#### Work task
All lines from the one containing "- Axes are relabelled" through the final line of the entries are to be written out verbatim; no other line is to be included.

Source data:

......

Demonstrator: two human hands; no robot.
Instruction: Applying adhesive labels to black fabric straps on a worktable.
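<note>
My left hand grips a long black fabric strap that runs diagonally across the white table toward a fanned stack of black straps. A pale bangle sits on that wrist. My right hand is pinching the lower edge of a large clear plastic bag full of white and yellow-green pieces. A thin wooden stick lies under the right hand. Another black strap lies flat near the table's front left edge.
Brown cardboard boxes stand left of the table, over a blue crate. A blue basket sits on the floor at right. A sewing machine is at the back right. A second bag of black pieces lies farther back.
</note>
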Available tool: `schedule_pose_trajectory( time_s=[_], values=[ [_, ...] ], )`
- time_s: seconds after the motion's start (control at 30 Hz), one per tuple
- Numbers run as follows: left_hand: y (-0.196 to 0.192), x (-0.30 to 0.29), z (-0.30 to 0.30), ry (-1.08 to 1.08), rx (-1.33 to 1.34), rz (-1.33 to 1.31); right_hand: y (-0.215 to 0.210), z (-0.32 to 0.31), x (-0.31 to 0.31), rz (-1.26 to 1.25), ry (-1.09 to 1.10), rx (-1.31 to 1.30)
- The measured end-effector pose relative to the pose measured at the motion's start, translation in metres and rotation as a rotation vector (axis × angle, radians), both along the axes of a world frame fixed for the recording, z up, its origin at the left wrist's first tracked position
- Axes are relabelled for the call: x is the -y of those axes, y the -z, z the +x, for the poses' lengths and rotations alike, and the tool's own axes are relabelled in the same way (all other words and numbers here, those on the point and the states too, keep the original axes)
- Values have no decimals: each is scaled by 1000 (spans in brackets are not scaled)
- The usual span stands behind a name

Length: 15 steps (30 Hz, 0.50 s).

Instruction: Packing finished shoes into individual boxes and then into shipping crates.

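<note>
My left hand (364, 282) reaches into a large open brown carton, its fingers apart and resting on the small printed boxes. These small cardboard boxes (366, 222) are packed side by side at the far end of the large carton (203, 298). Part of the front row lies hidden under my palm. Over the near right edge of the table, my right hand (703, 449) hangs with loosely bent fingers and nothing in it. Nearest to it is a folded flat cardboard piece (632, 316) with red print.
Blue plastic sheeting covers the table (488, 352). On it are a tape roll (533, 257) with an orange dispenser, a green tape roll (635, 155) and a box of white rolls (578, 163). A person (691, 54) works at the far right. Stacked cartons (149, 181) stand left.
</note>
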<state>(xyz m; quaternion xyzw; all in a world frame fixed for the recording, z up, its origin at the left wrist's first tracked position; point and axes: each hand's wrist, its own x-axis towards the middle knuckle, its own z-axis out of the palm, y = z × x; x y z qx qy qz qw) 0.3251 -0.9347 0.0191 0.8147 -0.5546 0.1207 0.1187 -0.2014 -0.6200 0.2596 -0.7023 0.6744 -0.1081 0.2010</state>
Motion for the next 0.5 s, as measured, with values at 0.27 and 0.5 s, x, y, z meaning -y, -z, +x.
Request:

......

#### Written answer
- Axes are relabelled for the call: x is the -y of those axes, y the -z, z the +x, for the poses' lengths and rotations alike, and the tool's own axes are relabelled in the same way (all other words and numbers here, those on the point and the states too, keep the original axes)
- Values have no decimals: each is scaled by 1000 (spans in brackets are not scaled)
- The usual span stands behind a name

Length: 15 steps (30 Hz, 0.50 s).

Instruction: Packing finished shoes into individual boxes and then into shipping crates.

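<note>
My left hand (364, 282) reaches into a large open brown carton, its fingers apart and resting on the small printed boxes. These small cardboard boxes (366, 222) are packed side by side at the far end of the large carton (203, 298). Part of the front row lies hidden under my palm. Over the near right edge of the table, my right hand (703, 449) hangs with loosely bent fingers and nothing in it. Nearest to it is a folded flat cardboard piece (632, 316) with red print.
Blue plastic sheeting covers the table (488, 352). On it are a tape roll (533, 257) with an orange dispenser, a green tape roll (635, 155) and a box of white rolls (578, 163). A person (691, 54) works at the far right. Stacked cartons (149, 181) stand left.
</note>
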<state>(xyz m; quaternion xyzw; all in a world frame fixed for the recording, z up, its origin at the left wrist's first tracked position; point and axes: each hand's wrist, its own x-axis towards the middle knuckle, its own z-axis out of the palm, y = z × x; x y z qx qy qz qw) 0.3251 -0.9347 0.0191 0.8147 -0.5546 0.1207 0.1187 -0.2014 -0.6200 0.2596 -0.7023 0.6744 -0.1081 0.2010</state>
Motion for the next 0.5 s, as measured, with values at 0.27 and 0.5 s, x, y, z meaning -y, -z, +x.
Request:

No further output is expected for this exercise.